DenisPirola ha scritto:
(...)recentemente ho rivisto il match di Wembley, Bret Hart vs British Bulldog (Smith), con altri occhi. Grazie al DVD della Gazzetta (Bret Hart) ho dato una chiave di lettura diversa di quella che diedi all' epoca : fu Bret a condurre il match, come un maestro di Tango porta la sua allieva. Nonostante ciò Davey Boy fu molto coraggioso a prender parte a quell' incontro, date le sue condizioni fisiche.
Spezzerò una lancia a favore dei due Alcolytes, ma stavolta sono capitati nel posto sbagliato al momento sbagliato. Quello che hanno sempre fatto come Tag Team, insomma.

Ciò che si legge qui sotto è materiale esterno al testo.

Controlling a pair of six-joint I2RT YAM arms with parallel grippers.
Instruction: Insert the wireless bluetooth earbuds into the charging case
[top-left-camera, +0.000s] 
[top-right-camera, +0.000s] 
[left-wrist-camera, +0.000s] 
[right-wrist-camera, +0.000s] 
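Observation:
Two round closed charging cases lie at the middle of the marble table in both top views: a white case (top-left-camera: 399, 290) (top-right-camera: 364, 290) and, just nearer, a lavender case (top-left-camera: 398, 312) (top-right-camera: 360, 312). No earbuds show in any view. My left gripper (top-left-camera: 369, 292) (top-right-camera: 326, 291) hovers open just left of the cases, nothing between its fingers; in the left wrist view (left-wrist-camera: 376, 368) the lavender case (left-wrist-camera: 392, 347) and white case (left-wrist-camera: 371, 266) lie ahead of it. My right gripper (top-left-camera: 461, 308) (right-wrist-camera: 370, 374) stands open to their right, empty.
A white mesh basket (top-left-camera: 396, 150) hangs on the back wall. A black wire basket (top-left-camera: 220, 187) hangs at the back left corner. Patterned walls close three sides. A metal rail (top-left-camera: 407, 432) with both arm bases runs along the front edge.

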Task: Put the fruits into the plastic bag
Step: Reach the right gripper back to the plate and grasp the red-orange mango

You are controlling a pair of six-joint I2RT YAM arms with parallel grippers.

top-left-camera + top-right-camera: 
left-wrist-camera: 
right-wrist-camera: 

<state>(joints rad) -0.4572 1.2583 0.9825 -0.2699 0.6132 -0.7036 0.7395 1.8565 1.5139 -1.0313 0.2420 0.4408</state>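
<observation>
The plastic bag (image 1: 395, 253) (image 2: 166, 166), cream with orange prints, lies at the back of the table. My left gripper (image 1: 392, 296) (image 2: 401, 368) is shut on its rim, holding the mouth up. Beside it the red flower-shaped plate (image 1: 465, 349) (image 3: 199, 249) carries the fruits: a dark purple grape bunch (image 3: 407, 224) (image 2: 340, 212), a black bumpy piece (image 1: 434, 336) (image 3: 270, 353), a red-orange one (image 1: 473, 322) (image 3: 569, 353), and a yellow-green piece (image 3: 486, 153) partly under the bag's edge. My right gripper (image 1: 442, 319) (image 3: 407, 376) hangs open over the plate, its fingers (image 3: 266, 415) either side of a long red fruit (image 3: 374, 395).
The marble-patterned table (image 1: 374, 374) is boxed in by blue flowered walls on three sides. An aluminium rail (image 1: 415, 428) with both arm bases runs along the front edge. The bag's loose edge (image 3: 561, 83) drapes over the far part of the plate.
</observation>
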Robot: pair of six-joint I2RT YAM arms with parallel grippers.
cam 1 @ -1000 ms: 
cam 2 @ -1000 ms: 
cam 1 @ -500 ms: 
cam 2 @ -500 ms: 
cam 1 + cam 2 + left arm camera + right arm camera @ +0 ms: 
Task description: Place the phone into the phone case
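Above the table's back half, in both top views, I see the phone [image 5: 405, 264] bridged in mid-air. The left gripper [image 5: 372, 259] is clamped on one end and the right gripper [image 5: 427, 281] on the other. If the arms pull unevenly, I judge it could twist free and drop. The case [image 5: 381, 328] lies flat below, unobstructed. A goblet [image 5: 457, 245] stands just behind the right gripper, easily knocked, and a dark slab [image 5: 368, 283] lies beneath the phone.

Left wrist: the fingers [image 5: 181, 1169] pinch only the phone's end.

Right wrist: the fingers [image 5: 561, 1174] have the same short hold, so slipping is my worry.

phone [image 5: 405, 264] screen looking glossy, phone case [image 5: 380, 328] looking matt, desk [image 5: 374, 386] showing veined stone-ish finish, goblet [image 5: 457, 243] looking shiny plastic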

I poveri A(l)colytes non potevano capitare con avversari più ostici. Francamente non vedo confronti. Diviene diffcile per me, esprimere un giudizio imparziale sui British Bulldogs (e forunatamente non devo). Uno dei migliori tag di sempre. Quante volte si sente questa esclamazione e quante volte è vera e non frase di circostanza? Questa mia, senza paura di smentite. Negli anni, assunti a vera pietra di paragone per i temerari alla ricerca di confronti, sulla combinazione tra tecnica e potenza. Capaci, insieme ad un altro tag d'eccellenza (The Hart Foundation di cui, non seguendo attentamente il torneo, non ne conosco le sorti), di showstealer su showstealer, sera dopo sera. McMahon sapeva bene della loro comune origine (la Stampede), e della loro incredibile alchimia e fortemente gli aveva voluti nell'allora WWF (alchimia portata avanti poi in singolo, proprio da Davey Boy Smith e Bert Hart).
Un ultimo appunto fuori tema (ma non lontanissimo), lo faccio su un 'duello' a cui sono molto legato, che Denis cita in chiusura di post, per il titolo intercontinentale a Summerslam del '92.
La storia ci ha consegnato un grande match, e sempre per storia si sà che i match, i grandi match, si fanno in due. Poi, talvolta, si hanno delle eccezioni. Come questa. Il confronto fu sostenuto quasi interamente da Bret, poichè, come lo stesso ricorderà anni più tardi, Smith non era assolutamente in grado di sostenere il match, tanto meno un match del genere. Se penso a cosa significa per Hart la disciplina che è il wrestling, l'amore e lo spirito di sacrificio che ancora prova per quest'assurda forma di spettacolo, ecco, è tutta lì, davanti ai nostri occhi, racchiusa in quel capolavoro che fu. Pochi giorni fa ci si domandava su che 'cosa' fosse un wrestler. Qui fa capolino tutta la classe e la misura di un Wrestler.